How to complete this task => Where the listing below has a line with "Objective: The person", write out exactly that line and every line after it, stopping after the line with "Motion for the".
***** Available data *****
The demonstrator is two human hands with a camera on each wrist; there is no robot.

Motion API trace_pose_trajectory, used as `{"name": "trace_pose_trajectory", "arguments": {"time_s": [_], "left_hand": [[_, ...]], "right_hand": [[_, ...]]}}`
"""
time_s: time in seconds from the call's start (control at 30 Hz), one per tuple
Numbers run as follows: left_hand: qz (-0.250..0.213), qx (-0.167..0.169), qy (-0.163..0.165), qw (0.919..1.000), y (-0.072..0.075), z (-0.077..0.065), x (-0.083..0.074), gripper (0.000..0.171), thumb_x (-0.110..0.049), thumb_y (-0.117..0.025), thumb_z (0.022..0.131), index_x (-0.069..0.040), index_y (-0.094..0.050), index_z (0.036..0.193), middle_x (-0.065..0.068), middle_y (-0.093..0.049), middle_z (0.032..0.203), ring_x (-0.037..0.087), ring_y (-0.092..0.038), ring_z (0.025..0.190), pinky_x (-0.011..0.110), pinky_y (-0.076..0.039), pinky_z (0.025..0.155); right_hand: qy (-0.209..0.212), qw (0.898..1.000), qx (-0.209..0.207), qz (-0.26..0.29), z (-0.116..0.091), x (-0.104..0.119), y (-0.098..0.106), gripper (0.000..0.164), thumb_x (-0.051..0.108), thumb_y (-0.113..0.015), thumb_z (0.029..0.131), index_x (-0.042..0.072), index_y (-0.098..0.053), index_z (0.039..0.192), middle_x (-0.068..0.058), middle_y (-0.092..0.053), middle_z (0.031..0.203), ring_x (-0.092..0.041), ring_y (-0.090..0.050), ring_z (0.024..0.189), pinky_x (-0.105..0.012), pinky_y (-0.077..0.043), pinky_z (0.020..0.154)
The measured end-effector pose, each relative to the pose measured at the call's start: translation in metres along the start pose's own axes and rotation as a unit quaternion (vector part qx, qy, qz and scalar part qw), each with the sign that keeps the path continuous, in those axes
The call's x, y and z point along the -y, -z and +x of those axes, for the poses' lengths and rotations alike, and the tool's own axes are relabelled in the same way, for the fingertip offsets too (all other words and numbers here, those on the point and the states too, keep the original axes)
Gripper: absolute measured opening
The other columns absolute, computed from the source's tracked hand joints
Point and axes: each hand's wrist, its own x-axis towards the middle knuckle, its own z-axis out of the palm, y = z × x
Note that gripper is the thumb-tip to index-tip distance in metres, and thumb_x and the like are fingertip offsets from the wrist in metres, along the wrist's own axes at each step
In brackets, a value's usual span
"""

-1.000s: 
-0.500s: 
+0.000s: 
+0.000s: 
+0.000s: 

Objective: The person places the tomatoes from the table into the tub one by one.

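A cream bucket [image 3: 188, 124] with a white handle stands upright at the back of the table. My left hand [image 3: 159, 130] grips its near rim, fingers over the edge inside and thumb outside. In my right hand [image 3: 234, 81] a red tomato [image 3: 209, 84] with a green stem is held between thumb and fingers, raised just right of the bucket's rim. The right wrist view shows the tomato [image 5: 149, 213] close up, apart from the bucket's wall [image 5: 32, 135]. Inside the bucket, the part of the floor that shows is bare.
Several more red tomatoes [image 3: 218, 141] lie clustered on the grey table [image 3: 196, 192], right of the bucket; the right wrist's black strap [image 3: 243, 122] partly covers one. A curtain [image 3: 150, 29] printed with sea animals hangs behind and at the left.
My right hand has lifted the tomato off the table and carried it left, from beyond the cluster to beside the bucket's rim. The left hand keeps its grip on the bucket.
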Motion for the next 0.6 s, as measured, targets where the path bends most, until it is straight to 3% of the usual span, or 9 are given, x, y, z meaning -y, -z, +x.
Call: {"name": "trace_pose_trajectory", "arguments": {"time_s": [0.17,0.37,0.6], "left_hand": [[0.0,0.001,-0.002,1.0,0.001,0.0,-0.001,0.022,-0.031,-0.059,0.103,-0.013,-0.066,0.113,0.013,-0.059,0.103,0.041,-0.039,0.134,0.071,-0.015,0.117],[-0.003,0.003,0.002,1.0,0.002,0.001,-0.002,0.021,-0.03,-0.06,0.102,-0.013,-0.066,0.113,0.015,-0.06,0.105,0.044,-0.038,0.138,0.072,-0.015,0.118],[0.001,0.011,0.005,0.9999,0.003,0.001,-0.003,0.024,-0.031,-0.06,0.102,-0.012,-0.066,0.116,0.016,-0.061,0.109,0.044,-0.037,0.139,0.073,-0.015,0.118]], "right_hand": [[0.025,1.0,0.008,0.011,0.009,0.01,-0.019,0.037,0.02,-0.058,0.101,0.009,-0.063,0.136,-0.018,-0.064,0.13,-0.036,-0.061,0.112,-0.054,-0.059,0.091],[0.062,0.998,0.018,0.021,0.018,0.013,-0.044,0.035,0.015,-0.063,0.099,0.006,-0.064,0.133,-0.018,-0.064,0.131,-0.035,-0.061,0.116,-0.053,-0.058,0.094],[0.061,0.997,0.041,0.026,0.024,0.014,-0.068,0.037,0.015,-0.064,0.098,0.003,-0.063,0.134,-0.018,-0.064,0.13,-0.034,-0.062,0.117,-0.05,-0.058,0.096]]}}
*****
Solution to the exercise =>
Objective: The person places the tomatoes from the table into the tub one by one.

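A cream bucket [image 3: 188, 124] with a white handle stands upright at the back of the table. My left hand [image 3: 159, 130] grips its near rim, fingers over the edge inside and thumb outside. In my right hand [image 3: 234, 81] a red tomato [image 3: 209, 84] with a green stem is held between thumb and fingers, raised just right of the bucket's rim. The right wrist view shows the tomato [image 5: 149, 213] close up, apart from the bucket's wall [image 5: 32, 135]. Inside the bucket, the part of the floor that shows is bare.
Several more red tomatoes [image 3: 218, 141] lie clustered on the grey table [image 3: 196, 192], right of the bucket; the right wrist's black strap [image 3: 243, 122] partly covers one. A curtain [image 3: 150, 29] printed with sea animals hangs behind and at the left.
My right hand has lifted the tomato off the table and carried it left, from beyond the cluster to beside the bucket's rim. The left hand keeps its grip on the bucket.
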Motion for the next 0.6 s, as measured, targets where the path bends most, until it is straight to 3% of the usual span, or 9 are given, x, y, z meaning -y, -z, +x.

What the exercise required is now done.